ACTIVITY: Look through the records below, and copy out every line that holds the string "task".

PROVIDED ENTRIES:
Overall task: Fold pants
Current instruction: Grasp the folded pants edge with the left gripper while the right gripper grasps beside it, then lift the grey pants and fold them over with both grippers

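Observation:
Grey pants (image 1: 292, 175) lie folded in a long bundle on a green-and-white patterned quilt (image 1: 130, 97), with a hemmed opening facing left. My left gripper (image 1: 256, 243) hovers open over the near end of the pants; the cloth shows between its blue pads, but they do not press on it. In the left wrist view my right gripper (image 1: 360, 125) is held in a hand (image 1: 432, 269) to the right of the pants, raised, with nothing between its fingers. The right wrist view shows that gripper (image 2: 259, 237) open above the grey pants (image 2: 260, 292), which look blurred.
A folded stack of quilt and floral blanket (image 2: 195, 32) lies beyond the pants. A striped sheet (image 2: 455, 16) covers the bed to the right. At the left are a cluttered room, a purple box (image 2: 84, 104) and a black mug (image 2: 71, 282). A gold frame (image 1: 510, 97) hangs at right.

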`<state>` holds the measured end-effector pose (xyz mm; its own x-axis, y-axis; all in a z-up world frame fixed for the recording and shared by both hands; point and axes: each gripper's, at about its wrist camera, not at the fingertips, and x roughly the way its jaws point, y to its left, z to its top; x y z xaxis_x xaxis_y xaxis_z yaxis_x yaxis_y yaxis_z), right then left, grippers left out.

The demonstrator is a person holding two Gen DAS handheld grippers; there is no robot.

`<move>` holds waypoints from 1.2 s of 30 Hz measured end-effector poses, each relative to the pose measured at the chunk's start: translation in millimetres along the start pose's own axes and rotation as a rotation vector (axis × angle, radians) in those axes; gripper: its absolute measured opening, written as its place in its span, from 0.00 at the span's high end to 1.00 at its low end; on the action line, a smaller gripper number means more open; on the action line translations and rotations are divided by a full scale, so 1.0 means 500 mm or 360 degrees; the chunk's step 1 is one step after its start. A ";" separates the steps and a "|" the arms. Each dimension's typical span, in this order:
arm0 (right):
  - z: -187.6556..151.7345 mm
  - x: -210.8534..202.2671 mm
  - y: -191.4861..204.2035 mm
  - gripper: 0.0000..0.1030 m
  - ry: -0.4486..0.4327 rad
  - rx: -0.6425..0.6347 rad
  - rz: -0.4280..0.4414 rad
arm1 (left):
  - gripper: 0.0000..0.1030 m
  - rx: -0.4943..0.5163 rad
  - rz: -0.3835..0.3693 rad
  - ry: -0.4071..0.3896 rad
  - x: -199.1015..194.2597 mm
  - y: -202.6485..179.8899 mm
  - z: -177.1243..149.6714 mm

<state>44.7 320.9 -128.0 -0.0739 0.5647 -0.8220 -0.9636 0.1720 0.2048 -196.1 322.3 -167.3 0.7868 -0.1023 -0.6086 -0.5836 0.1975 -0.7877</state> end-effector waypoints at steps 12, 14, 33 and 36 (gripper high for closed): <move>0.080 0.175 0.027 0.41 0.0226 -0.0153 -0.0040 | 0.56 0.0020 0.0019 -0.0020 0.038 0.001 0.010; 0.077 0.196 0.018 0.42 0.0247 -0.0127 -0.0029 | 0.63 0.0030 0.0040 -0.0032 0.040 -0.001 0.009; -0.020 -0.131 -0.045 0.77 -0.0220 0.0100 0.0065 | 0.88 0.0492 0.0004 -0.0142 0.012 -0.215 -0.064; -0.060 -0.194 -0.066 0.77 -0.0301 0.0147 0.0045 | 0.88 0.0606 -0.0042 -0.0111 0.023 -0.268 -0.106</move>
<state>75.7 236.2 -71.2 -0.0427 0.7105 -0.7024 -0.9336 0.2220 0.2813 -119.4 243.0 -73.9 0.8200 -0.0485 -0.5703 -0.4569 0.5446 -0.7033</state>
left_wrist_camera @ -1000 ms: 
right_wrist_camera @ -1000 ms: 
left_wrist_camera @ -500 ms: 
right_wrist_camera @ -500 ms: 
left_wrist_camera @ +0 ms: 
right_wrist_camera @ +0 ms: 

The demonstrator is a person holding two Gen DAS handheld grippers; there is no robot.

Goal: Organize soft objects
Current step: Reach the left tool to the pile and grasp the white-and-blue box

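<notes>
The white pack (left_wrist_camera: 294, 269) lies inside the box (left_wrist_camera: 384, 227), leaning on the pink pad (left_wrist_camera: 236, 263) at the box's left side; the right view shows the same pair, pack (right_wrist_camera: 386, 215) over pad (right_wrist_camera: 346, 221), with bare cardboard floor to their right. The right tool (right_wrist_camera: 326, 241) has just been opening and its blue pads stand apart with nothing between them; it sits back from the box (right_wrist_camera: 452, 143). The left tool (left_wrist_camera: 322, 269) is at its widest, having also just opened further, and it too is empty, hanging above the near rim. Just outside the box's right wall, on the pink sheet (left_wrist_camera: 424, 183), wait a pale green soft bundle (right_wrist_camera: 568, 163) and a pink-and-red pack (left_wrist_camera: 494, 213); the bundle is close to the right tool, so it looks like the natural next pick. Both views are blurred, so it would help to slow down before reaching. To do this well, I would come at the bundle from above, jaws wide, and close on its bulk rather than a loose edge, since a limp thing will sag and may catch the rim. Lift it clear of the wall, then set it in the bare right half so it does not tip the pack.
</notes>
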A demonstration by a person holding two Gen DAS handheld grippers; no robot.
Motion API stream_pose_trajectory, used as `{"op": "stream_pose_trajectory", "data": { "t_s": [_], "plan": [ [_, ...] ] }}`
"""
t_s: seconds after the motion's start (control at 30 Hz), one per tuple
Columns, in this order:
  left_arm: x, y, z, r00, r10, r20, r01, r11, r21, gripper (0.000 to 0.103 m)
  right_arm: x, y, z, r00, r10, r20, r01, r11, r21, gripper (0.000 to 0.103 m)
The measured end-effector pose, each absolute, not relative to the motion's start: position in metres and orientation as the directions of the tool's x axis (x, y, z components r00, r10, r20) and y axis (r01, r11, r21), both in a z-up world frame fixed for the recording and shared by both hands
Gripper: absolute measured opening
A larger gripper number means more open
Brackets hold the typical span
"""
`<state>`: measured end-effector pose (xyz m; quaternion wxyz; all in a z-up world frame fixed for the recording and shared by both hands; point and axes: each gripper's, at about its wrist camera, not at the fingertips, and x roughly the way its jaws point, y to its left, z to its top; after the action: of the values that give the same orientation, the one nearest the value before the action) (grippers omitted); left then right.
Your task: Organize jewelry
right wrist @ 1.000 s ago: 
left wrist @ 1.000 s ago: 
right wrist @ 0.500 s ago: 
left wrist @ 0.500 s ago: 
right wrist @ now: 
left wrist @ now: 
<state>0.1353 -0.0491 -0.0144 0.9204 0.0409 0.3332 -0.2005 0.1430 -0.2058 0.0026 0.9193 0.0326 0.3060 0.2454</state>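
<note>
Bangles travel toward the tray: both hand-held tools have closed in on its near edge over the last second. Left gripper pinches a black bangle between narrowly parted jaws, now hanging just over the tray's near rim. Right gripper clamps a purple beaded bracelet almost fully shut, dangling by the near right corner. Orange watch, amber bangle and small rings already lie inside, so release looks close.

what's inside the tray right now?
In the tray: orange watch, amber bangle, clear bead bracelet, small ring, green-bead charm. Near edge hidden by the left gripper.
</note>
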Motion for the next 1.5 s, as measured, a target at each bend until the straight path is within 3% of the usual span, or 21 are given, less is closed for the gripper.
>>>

RESPONSE BOX:
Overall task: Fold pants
Your task: Organize jewelry

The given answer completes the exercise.